En una tibia noche Andrea se encontró escondida en una esquina observando al Gélido. Él se veía como una enorme masa negra y amorfa. No alcanzaba a distinguir si esa deformidad era dada por la cantidad de telas y bolsas que cargaba, parecía que le crecían por todos lados. Se convenció de que era por ambos objetos, y no porque el tipo fuera un monstruo.
De súbito, el Gélido giró hacia Andrea. Ella de inmediato se ocultó pegando en la pared lo único que había dejado visible mientras lo vigilaba, su cabeza. Quedó sin poder verlo, tanto que su instinto le cerró los ojos. Estaba segura de que si se quedaba ahí quieta el vagabundo no notaría su presencia. Seguía escuchando los ruidos que hacía él en los escombros que escarbaba. A los segundos, también sin pesarlo mucho, abrió los ojos y vio que tenía a un centímetro su gigantesca cara. Quedó sin respiración, cataléptica.
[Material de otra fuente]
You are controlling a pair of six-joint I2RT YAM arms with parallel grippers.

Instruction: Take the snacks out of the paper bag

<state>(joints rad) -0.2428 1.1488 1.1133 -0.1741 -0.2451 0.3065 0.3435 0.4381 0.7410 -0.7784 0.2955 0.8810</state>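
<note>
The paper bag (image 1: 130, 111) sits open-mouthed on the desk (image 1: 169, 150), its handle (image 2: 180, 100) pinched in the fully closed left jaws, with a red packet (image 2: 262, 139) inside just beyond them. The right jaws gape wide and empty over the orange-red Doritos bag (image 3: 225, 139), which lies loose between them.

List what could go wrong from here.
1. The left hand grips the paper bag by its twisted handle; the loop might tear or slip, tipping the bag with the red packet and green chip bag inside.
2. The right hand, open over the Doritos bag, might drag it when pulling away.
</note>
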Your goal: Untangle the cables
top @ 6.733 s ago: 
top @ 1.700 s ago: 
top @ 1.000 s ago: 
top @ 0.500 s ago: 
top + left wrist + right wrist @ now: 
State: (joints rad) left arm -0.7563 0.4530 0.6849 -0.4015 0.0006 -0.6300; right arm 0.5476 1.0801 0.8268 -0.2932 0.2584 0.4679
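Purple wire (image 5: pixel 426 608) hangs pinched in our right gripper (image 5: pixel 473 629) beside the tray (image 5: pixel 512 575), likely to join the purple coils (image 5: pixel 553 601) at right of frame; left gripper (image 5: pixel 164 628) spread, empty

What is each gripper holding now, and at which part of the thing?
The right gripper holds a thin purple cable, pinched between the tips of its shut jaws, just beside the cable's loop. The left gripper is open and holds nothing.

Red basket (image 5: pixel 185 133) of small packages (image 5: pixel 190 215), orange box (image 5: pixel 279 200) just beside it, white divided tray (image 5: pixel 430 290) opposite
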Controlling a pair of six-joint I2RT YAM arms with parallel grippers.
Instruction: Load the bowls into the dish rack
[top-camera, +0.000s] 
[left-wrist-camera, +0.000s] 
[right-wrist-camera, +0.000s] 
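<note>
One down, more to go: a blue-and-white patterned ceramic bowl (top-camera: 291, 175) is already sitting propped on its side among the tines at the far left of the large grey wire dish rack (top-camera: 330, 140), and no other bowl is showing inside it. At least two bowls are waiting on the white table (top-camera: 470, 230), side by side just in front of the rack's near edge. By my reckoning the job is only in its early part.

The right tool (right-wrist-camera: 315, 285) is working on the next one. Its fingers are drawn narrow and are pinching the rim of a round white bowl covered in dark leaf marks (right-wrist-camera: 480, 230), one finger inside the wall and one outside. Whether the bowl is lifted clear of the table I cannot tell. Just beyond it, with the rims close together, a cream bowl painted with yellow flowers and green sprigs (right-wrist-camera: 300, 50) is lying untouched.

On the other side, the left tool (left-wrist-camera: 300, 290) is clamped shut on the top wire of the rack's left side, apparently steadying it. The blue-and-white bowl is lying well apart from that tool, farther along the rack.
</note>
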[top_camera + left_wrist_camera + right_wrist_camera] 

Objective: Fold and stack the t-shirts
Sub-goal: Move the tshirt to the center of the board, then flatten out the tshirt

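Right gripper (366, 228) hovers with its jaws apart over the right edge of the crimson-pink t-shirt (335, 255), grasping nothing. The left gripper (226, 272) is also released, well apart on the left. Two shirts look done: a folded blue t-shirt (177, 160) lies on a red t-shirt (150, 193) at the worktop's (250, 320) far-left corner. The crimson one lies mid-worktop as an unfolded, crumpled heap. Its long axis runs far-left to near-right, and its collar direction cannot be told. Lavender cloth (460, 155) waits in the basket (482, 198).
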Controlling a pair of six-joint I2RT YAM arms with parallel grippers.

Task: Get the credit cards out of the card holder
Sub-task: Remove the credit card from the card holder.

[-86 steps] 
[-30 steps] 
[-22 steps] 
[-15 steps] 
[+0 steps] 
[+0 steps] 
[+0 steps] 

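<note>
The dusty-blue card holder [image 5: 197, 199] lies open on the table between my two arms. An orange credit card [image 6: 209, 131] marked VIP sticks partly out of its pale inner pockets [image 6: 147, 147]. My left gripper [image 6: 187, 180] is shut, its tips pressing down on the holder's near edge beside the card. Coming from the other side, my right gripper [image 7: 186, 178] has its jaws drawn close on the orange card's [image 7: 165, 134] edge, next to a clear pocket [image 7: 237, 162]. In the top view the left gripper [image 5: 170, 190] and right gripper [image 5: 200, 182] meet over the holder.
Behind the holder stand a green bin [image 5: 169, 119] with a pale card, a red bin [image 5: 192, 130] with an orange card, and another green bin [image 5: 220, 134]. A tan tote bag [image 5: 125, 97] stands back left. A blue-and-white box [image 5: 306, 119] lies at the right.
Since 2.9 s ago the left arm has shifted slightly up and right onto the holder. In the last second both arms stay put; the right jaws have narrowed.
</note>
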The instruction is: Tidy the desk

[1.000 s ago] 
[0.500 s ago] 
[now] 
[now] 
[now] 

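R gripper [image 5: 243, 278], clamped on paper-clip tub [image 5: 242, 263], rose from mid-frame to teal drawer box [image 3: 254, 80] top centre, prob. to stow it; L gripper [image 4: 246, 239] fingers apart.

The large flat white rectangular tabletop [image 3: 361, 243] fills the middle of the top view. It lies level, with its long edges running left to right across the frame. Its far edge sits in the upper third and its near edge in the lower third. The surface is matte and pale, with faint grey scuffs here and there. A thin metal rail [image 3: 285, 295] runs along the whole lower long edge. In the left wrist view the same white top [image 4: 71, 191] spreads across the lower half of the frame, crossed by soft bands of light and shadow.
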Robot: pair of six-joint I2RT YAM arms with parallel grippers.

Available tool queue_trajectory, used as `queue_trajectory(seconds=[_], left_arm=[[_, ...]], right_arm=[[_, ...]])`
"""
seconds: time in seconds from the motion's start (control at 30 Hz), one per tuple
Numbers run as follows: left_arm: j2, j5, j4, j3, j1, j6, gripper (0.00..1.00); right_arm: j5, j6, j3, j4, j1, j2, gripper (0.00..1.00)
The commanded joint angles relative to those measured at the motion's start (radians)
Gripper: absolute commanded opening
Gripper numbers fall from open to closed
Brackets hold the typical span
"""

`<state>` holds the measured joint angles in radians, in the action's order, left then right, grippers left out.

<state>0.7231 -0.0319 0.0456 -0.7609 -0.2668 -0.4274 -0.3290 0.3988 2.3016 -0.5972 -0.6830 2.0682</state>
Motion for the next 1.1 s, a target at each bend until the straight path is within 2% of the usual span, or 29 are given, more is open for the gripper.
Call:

Podía deducir que era su cara sólo porque dentro de esa masa oscura brillaban unos amarillos y furiosos ojos. Andrea se asfixió al sentir su aliento sobre ella, demasiado caliente y putrefacto para ser humano. Mantenerle la vista aceleraba su respiración, una crisis de pánico empezaba a desarrollarse. No quería tiritar ni llorar. Intentó suprimir por completo el reaccionar de sus músculos. Era evidente el odio y el poder que emanaban de él.
Si no hacía algo pronto, a lo menos, se desmayaría por la crisis y podría perder la conciencia. Se esforzó por encontrar el último impulso de supervivencia y, sin pensarlo dos veces, se deslizó rápido por la pared para correr una vez que se despegara de él. Pero no alcanzó a moverse ni un centímetro cuando el Gélido la tomó con sus enormes y sucias manos, con una fuerza tal que crujieron sus huesos. Andrea gritó de dolor cerrando los ojos.